Watty Allan

Personal information
- Full name: Walter Lennie Allan
- Date of birth: 24 December 1868
- Place of birth: Paisley, Renfrewshire, Scotland
- Date of death: 1 November 1943 (aged 74)
- Place of death: Blackpool, Lancashire, England
- Position: Inside forward

Senior career*
- Years: Team / Apps / (Gls)
- Abercorn
- 1888–????: Stockton
- 1890–1891: Middlesbrough
- 1891–1892: Stockton
- 1892–1893: Heywood Central
- 1893: Rotherham Town / 1 / (0)
- 1893–????: Fairfield
- 1895: Chorley
- 1895–????: Stalybridge Rovers
- 1896–1897: Northfleet United / 1 / (0)
- 1897: Kettering
- 1897–????: Berry's
- 1898–????: ????? / 0 / (0)
- 1899–????: Loughborough / 18 / (6)
- 1900–1901: Watford / 18 / (1)
- 1901–????: Blackpool / 6 / (0)

= Watty Allan =

Scottish footballer

Walter Lennie Allan (24 December 1868 – 1 November 1943), usually known as Watty Allan, was a Scottish footballer who played as an inside-forward.
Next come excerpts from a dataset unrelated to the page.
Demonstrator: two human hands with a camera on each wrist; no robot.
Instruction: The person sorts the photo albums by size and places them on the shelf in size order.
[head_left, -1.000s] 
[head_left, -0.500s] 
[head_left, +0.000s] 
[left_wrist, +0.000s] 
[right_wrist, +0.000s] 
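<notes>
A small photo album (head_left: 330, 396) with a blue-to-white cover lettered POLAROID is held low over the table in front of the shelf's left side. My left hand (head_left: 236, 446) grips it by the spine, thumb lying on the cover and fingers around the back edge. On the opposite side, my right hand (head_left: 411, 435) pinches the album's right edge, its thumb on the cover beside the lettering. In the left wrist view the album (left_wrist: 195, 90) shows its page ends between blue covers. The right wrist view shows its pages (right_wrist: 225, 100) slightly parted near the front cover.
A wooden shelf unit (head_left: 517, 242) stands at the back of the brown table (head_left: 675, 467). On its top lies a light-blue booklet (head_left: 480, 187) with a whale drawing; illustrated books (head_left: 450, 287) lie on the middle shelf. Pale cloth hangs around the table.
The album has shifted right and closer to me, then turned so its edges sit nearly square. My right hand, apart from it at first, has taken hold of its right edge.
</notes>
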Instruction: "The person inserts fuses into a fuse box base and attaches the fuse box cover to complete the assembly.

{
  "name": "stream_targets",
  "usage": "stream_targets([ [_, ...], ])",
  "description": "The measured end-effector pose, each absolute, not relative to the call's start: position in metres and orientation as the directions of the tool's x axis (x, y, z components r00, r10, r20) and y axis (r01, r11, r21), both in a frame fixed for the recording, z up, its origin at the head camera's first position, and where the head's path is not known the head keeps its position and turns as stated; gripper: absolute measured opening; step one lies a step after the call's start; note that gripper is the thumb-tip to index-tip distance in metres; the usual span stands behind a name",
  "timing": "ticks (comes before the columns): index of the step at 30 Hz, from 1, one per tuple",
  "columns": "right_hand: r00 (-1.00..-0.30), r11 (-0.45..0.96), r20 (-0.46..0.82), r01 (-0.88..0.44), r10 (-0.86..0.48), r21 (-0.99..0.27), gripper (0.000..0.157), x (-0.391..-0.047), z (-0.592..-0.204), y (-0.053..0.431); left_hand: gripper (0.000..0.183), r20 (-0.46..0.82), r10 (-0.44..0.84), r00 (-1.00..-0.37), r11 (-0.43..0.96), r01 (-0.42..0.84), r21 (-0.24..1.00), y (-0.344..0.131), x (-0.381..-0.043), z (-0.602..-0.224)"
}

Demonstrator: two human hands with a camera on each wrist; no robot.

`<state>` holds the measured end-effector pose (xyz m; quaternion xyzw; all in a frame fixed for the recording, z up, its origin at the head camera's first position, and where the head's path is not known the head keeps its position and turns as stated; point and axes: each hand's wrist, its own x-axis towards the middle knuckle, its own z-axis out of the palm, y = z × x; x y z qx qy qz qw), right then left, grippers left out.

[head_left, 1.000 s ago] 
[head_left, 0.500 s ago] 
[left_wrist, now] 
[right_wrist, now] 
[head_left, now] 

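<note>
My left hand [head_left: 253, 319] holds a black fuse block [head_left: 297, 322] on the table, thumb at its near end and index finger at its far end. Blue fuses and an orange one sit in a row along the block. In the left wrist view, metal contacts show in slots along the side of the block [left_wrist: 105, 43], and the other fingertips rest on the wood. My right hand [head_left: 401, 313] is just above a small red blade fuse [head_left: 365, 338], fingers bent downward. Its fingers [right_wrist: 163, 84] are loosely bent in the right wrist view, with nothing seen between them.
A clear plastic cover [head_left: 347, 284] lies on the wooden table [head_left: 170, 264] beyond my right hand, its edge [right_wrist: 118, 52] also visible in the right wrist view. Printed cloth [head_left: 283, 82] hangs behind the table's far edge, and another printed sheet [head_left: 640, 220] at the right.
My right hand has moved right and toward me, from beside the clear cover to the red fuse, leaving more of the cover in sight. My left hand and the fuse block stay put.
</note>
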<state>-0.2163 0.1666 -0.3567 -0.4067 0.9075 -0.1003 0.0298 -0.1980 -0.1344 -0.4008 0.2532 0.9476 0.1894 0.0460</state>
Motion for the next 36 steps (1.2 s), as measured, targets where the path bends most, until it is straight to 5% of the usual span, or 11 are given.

He played for a number of clubs during his career, most notably Watford and Blackpool.

Having previously played in the Second Division with Rotherham Town and Loughborough, he played one season in the Southern League for Watford at inside-left, scoring one goal. After leaving Watford, he joined Blackpool. He died in the town in 1943, aged 74.